Importing files from Amazon S3 with Amazon Athena

6th April, 2022
Applies to: Dataedo 10.x versions, Article available also for: 24.x (current), 23.x
You are looking at documentation for an older release.
Switch to the documentation for Dataedo 24.x (current).

Dataedo supports connector for Amazon Athena, a query engine that allows querying various data sources on Amazon Web Services. It allows access to AWS Glue Data Catalog that can catalog files in S3, tables DynamoDB, DocumentDB, RDS databases and Redshift.

Image title

This article explains how to catalog files in AWS S3 in Dataedo using Amazon Athena connector. Please check alternative method of cataloging files from s3 in Dataedo.

Set up AWS Services

Get S3 Bucket AWS Region

All services configured later need to be created in the same region as S3 Bucket. To get the region of S3 Bucket, log in to AWS Console, find the S3 service, and open it. Then find the region name in list of your buckets.

S3 bucket region

Create S3 buckets

To use the Amazon Athena you need a S3 bucket to store the query results.

Important: Bucket need to be in the same region as the S3 bucket which will be documented.
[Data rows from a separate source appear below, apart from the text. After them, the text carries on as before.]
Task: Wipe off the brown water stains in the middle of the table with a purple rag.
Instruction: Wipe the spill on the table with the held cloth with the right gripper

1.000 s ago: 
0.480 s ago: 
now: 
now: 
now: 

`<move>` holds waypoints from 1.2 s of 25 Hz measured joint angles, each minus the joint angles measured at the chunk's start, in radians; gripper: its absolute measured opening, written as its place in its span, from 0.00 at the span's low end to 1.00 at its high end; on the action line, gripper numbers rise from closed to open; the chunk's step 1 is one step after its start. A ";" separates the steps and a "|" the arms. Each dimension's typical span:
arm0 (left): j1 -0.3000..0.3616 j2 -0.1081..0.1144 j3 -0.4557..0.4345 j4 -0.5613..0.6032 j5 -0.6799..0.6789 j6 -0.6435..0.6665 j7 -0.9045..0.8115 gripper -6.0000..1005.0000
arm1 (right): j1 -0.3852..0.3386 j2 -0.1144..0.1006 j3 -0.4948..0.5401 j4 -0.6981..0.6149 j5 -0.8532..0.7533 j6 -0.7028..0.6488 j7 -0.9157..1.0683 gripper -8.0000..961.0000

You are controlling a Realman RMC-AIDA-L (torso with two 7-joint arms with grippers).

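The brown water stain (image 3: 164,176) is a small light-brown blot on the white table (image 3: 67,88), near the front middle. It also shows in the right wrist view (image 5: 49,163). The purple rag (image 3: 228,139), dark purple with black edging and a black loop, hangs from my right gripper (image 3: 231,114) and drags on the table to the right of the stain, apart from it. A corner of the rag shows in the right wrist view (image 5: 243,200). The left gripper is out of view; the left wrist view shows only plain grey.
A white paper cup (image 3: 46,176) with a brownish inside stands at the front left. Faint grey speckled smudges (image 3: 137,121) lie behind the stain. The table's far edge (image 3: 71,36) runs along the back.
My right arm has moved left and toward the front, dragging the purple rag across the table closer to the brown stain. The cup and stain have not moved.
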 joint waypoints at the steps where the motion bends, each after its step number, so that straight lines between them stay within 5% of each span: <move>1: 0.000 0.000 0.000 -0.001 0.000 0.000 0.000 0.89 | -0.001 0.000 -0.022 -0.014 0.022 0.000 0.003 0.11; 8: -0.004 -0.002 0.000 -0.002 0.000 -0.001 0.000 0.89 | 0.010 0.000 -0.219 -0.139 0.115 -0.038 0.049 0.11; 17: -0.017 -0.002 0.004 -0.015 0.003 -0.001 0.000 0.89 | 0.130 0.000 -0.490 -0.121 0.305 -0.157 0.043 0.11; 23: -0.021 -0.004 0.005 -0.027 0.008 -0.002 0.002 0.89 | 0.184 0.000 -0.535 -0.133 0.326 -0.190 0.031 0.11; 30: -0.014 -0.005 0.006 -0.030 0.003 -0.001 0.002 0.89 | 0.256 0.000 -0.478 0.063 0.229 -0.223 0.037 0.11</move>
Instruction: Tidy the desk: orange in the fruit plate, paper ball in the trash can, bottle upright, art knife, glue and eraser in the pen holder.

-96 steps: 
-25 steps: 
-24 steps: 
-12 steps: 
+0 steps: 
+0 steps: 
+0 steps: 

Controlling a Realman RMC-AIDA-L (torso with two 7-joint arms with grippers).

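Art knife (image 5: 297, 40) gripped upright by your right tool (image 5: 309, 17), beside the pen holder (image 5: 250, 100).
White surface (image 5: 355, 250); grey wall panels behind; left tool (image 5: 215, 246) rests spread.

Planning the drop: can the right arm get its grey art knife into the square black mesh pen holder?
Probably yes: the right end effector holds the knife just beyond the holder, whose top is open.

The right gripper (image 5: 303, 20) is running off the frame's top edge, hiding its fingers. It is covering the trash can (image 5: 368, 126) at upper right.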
Following is a brief instruction on how to create an S3 bucket (see more at AWS documentation) NOTE: you can use an existing bucket:

  1. Search for S3 service.
  2. Click the Create bucket button.
  3. Set the Bucket name and AWS region (same as AWS S3 bucket region!).
  4. Other options can be left as default.
  5. (Optional) Once the bucket is created, set the Lifecycle configuration. You can do this by:

    • Clicking the name of the bucket,
    • Opening Management tab,
    • Clicking Create lifecycle rule,
    • Configuring Lifecycle rule. We use the following configuration, which expires object after 3 days:

licecyle s3 bucket

Set up AWS Athena

You do not need to explicitly activate Athena as by default it is enabled. Although, if you have never used it in a selected region, you need to select an S3 bucket for storing query results.

To configure this service for the first time, find Athena Service in an AWS console. If it is the first launch in a region, you will see an Athena home screen. Click the Explore the query editor button, open settings tab and click the Manage button.

athena manage

Open a list of available buckets by clicking Browse S3 and select bucket in which query results will be saved. IMPORTANT: If you cannot find a bucket, make sure it was created in the same region as currently selected Save settings.

Create an IAM user

Dataedo connects to AWS Athena with an IAM user, which is a default authentication method for programmatic access. Account for Dataedo will require the following permissions:

  • AWSQuicksightAthenaAccess – to read metadata with Athena
  • AmazonS3FullAccess – to save query results in an S3 bucket
  • AWSLambdaRole – to run the Lambda function

First, create an IAM group with the required permission. Find IAM Service in AWS console, open the User Groups tab, and click Create Group button.

create iam group

Give your group a distinctive name, and add the aforementioned permissions in Attach permissions policies section.

create iam group form

Go back to IAM service main window and open the Users tab and click the Add user button. Give a user a name and select Access Key – Programmatic access in the Select AWS access type section.

access key iam user

Go next and add the user to the group created in the previous step. Other options can be left default.

add user to group

In the last step, AWS will provide you with an Access key ID and Secret access key. These are credentials to your IAM account which you will later use to connect to Athena with Dataedo. Store them safely (we recommend saving these values in an encrypted password manager file).

access key secret key iam

Catalog files in AWS Glue Data Catalog

To document files in S3 with Athena you need to catalog them first with AWS Glue Data Catalog.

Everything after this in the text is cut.